Bij het beleg van Bouchain had F. het opperbevel. Op uitdrukkelijk bevel van Marlborough, onder wiens bevelen F. stond, weigerde deze elke onderhandeling, zoodat Bouchain, dat onder bevel van de Ravignan stond, zich op genade of ongenade moest overgeven. F. schijnt in dezen milder gedacht te hebben, doch in elk geval verwierf hij zich grooten roem door de inneming van deze sterke plaats binnen 23 dagen (21 Aug.-12 Sept.), terwijl de Franschen haar uitmuntend verdedigden en een sterk leger tot ontzet in aantocht was. In Mei 1712 nam hij een versterkte stelling langs de Schelde tusschen Neuville en Hordain in; na den vrede van Utrecht werd hij in 1713 benoemd tot gouverneur van Sluis.

Fagel was een dapper, beleidvol, onomkoopbaar veldoverste. Z'jn geschilderd portret berust bij Baron Fagel, huize Avegoor, de Steeg (J. Houbraken sc.).

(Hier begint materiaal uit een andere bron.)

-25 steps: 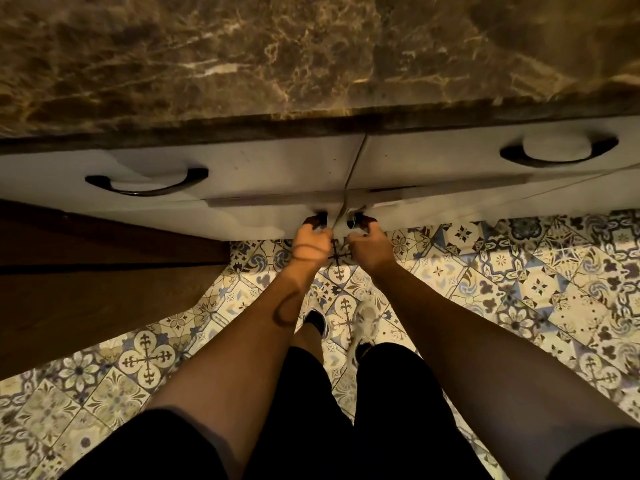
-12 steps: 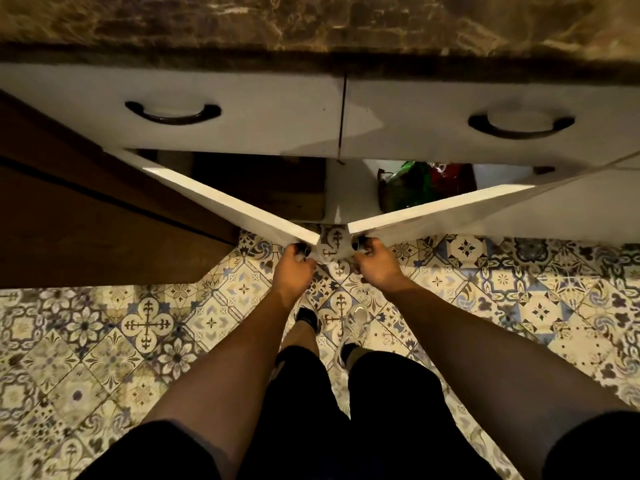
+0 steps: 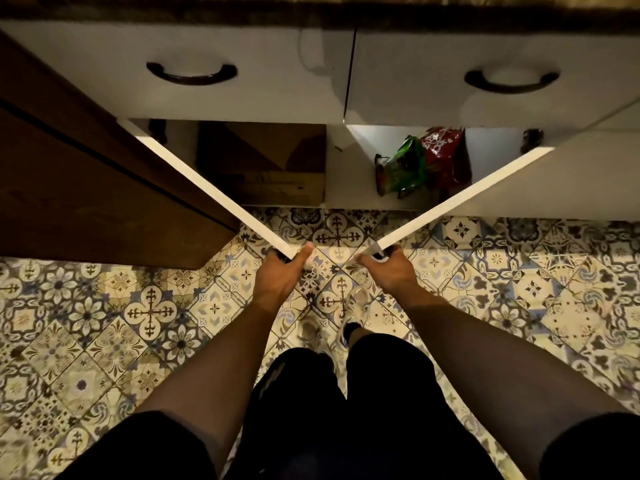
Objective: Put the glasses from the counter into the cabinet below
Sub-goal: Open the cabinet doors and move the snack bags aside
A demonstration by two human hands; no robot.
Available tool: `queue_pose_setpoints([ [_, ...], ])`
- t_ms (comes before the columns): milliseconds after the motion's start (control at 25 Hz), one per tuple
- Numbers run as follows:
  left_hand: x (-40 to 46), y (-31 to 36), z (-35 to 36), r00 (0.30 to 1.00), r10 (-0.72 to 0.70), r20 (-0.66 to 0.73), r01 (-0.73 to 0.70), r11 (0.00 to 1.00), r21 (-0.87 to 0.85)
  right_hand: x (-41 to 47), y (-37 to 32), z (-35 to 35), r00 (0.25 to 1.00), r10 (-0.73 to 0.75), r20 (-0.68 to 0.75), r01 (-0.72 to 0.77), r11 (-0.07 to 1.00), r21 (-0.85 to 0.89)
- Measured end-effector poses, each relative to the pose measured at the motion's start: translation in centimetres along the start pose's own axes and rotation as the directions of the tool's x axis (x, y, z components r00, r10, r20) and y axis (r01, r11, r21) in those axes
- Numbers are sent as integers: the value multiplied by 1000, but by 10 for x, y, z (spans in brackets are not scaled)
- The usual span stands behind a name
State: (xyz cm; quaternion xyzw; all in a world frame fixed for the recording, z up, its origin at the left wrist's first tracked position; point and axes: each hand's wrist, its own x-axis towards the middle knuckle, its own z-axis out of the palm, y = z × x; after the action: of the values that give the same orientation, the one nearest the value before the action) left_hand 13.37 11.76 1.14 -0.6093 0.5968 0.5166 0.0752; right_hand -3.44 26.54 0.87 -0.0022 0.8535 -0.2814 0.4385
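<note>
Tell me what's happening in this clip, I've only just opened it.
A person stands at a kitchen counter and holds both lower cabinet doors partly open, the left hand gripping the left door and the right hand gripping the right door. Inside, a brown cardboard box sits in the left compartment, with a green bag and a red bag in the right one. No glasses are in view.
</note>
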Motion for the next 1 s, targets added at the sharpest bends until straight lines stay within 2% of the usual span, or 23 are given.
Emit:
queue_pose_setpoints([
  [80, -5, -2, -2, 998, -19, -66, 26, 994, 103, -13, 7, 1, 997, 63, -52, -60, 996, 59],
  [160, -11, -5, -5, 992, 0, -127, 27, 978, 207, -25, 12, 1, 990, 103, -96, -100, 994, 37],
  [240, -17, -14, -11, 988, 3, -152, 31, 976, 216, -33, 18, 0, 980, 138, -147, -138, 990, 6],
  [440, -31, -67, -24, 949, -145, -280, 126, 988, -85, -48, 35, 1, 918, 240, -317, -212, 970, 121],
  [520, -37, -83, -36, 934, -209, -291, 165, 971, -171, -47, 48, 2, 914, 263, -308, -200, 954, 222],
  [680, -39, -113, -63, 923, -256, -287, 197, 956, -216, 13, 135, -2, 924, 307, -227, -221, 915, 337],
  [840, -48, -126, -87, 884, -364, -295, 226, 883, -412, -68, 98, -37, 894, 401, -200, -254, 821, 512],
  [1000, -47, -142, -111, 860, -463, -216, 263, 764, -589, -76, 116, -57, 873, 463, -155, -293, 751, 592],
])
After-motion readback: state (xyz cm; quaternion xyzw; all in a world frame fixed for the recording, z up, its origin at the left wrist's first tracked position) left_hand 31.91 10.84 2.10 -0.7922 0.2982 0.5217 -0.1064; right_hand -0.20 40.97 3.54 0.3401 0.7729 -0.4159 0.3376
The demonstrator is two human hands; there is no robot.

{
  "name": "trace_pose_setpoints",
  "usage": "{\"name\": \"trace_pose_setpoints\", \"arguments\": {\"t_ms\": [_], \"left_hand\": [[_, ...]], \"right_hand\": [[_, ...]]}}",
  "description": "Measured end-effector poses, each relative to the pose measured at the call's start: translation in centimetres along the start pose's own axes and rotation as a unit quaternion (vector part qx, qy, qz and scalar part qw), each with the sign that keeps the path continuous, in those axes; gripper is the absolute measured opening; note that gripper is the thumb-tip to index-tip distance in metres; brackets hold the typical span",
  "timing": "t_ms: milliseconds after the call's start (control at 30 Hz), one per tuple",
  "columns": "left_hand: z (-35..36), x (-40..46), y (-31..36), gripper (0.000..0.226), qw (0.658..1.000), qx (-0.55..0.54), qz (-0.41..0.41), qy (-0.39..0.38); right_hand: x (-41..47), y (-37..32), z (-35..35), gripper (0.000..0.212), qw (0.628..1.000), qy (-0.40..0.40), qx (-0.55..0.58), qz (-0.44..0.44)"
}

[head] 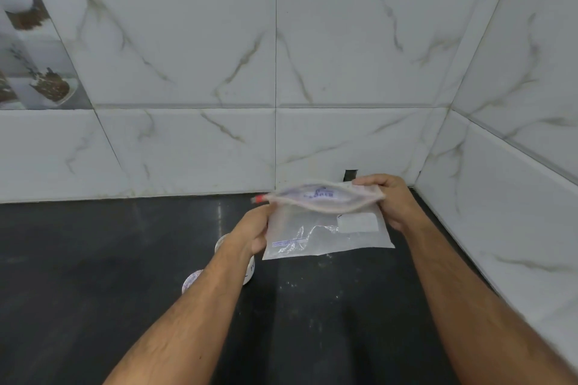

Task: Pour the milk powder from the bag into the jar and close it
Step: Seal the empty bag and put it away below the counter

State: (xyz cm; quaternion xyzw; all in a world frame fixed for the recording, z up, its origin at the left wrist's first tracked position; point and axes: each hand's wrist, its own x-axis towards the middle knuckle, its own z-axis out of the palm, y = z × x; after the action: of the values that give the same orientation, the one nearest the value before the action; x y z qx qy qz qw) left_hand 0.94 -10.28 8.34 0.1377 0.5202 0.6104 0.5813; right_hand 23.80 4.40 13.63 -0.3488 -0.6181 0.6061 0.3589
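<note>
From the head view, both bare forearms reach out over a dark desk (93, 259) that runs into a corner of white marbled wall tiles (344, 56). Held up between the two hands, above the far right part of the desk near that corner, is a clear plastic bag (325, 228) with a zip top. Its mouth is pulled apart into a long narrow slit, and the inside looks mostly see-through; I cannot tell how much powder is in it. A small red tab (259, 199) sticks out at the left end of the zip, and a white label (358, 222) sits on the bag's near face toward the right.

The left hand (250, 233) has its fingers curled round the left edge of the bag, just under the red tab. The right hand (392, 200) pinches the right end of the bag's mouth, thumb and fingers closed on the rim.

Below the left wrist, largely hidden by the forearm, stands the jar (250, 269); only slivers of a pale rounded body show on either side of the arm. Just beside it, nearer the desk's front, a shiny round lid (191, 281) lies on the desk, partly covered by the same arm. Pale specks (294, 286) dot the desk under the bag.
</note>
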Motion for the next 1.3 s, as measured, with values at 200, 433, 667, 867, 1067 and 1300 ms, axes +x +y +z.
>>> {"name": "trace_pose_setpoints", "arguments": {"t_ms": [200, 433, 667, 867, 1067, 1300], "left_hand": [[-0.6, 0.5, -0.5, 0.074, 0.992, -0.051, -0.104, -0.041], [-0.6, 1.8, -1.7, 0.039, 0.988, 0.072, -0.092, -0.097], [0.8, 4.3, -2.9, 0.033, 0.997, 0.071, -0.03, -0.009], [0.6, 6.4, -3.7, 0.028, 0.98, 0.178, -0.024, 0.084], [0.7, 8.5, -4.5, 0.023, 0.956, 0.245, -0.016, 0.16], [0.4, 12.3, -5.5, 0.021, 0.925, 0.284, -0.009, 0.252]], "right_hand": [[0.6, -0.2, -0.9, 0.039, 0.999, -0.03, 0.003, 0.014], [1.2, 0.8, -3.0, 0.027, 0.998, -0.049, 0.015, 0.049], [1.1, 5.0, -4.7, 0.068, 0.941, -0.148, 0.185, 0.241], [3.1, 8.7, -4.2, 0.04, 0.961, -0.104, 0.006, 0.258], [5.5, 11.9, -2.9, 0.027, 0.96, -0.019, -0.1, 0.259], [8.6, 14.6, -1.5, 0.033, 0.952, 0.022, -0.104, 0.288]]}}
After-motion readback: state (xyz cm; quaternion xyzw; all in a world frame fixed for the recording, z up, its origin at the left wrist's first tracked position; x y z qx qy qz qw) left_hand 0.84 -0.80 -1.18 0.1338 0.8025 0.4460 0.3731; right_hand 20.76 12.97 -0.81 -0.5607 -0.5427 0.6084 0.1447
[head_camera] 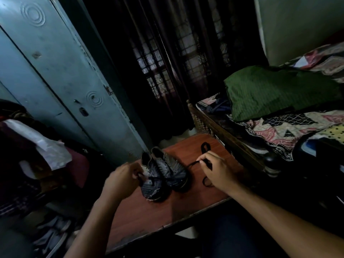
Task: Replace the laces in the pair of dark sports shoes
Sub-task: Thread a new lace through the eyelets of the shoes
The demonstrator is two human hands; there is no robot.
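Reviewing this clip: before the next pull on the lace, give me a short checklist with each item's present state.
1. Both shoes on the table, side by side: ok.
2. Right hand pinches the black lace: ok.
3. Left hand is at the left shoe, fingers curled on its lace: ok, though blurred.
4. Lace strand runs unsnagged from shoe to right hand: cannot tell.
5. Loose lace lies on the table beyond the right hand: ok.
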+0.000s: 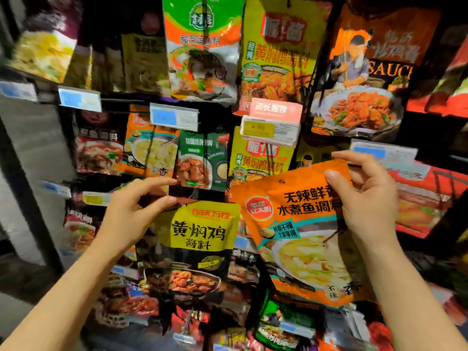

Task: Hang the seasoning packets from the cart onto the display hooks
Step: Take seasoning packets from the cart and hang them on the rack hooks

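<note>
My left hand (129, 211) pinches the top left corner of a yellow-and-black seasoning packet (195, 244), which hangs upright in front of the rack. An orange packet (301, 236) showing a bowl of pale fish is tilted to the right; my right hand (364, 196) grips its upper right edge between thumb and fingers. Both packets are held up before the display of hanging packets. The hooks are hidden behind packets and price tags.
Rows of hanging seasoning packets fill the rack: a green-orange packet (202, 46), a yellow packet (278, 54) and a black-orange sauce packet (359, 72) in the top row. Price tags (174, 117) and a pink-and-yellow tag (273, 122) jut out. A grey post (27, 158) stands left.
</note>
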Tool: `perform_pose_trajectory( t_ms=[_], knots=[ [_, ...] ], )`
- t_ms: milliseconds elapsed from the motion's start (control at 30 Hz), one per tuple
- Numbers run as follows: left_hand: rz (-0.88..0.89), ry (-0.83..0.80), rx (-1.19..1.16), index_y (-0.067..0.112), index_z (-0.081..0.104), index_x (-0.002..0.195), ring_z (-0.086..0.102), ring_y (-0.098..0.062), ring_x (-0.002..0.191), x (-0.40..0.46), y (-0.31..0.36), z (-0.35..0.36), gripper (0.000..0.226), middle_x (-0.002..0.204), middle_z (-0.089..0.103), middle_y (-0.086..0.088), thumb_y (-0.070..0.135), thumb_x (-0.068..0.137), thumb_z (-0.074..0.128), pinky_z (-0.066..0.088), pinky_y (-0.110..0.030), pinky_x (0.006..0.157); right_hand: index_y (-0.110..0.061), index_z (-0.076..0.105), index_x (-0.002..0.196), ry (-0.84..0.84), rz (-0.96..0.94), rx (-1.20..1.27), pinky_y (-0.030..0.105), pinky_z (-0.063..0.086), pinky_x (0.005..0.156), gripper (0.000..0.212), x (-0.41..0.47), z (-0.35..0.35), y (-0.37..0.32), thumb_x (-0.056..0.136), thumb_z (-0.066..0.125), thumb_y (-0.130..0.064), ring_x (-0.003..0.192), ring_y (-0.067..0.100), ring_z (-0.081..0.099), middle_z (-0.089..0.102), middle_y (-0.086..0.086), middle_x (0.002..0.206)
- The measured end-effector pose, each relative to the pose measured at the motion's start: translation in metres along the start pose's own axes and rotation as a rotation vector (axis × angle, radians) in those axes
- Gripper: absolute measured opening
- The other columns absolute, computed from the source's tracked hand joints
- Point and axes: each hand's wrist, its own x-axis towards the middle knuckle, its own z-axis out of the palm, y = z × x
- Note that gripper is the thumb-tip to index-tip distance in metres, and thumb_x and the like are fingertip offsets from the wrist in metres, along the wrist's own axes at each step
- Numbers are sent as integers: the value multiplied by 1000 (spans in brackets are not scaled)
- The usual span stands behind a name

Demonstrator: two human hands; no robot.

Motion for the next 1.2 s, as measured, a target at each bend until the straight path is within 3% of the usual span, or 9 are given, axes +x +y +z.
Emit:
perform_pose_trajectory(
  t_ms=[200,333,433,500,633,767,967,1067,1200],
  knots=[
    [35,-14,17,67,55,104,61,-3,86,-12,-51,-81,40,100,63,21,41,78,71,47,-21,69,-31,63,94,-40,47,107,20,52,64,36,-23,101,-33,86,61,4,72,6,65,69,1,86],
    [38,-58,41,68,49,114,59,-9,82,-17,-76,-118,48,84,64,9,49,76,73,46,-29,72,-31,63,95,-119,76,157,18,51,61,36,-37,155,-52,87,59,4,69,5,64,68,2,84],
    [7,-119,23,63,49,122,60,-7,84,-16,-87,-134,55,84,64,12,60,70,68,46,-21,75,-25,62,96,-201,62,159,14,48,59,32,-39,185,-68,86,60,5,67,-1,61,66,-14,76],
    [-29,-104,7,51,54,124,60,-2,85,-15,-91,-141,59,83,65,12,55,69,73,44,-13,75,-24,63,95,-236,40,137,15,48,60,29,-39,200,-77,86,61,3,69,-2,60,65,-13,80],
    [-133,-47,-91,48,61,106,62,0,77,-12,-92,-155,41,78,69,11,27,73,75,45,-11,72,-36,67,89,-276,25,159,33,52,68,36,-36,216,-88,86,63,-1,80,10,63,66,-10,87],
    [-119,-11,-58,43,65,82,61,6,77,-4,-88,-164,25,74,67,22,23,74,76,44,-10,68,-37,68,86,-309,-8,178,34,52,69,35,-30,226,-97,86,63,-2,82,11,62,65,-11,87],
    [-102,74,-32,38,68,85,63,-5,87,2,-83,-173,20,87,67,21,22,77,74,47,-21,76,-25,65,91,-377,-49,97,40,51,68,23,-24,225,-99,86,65,-3,78,14,61,64,-10,84],
    [-51,94,24,42,66,83,60,-2,88,3,-80,-181,27,79,65,29,17,79,74,45,-21,78,-31,66,85,-491,-59,-15,30,53,70,26,-27,233,-99,80,72,-6,77,12,65,69,-10,84],
    [6,82,115,30,72,89,59,1,89,1,-82,-194,14,86,62,26,19,81,74,42,-11,77,-36,68,79,-532,-160,-257,16,46,66,19,-37,265,-96,80,73,-18,74,1,63,68,-18,78]
  ],
)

Zie: De lijkrede van A. Hattinga (Middelburg 1718); Wagenaar, Vadérl. Hist. XVI, 104, 145, 183, 245; XVII, 226, 266, 343; van Wijn, Aanm. enBijv. op Wagenaar XVIII, 49, 50, 51, 62; van Kampen, Vaderl. Karakt II, 535-537; Bosscha, Neerl. Heldend. te Land II, 242, 254, 274, 314, 315, 319, 332, 352, 392, 442, 455, 473, 504, 514-516, 522, 523, Bijl. 3; Leven van F.N F. in Levensbeelden v. eenige voorn.

Nederl. mannen en vrouwen (Haarlem 1795) XI, 291; W.M.C. Regt in Genealogische en Heraldische Bladen I (1906) 85.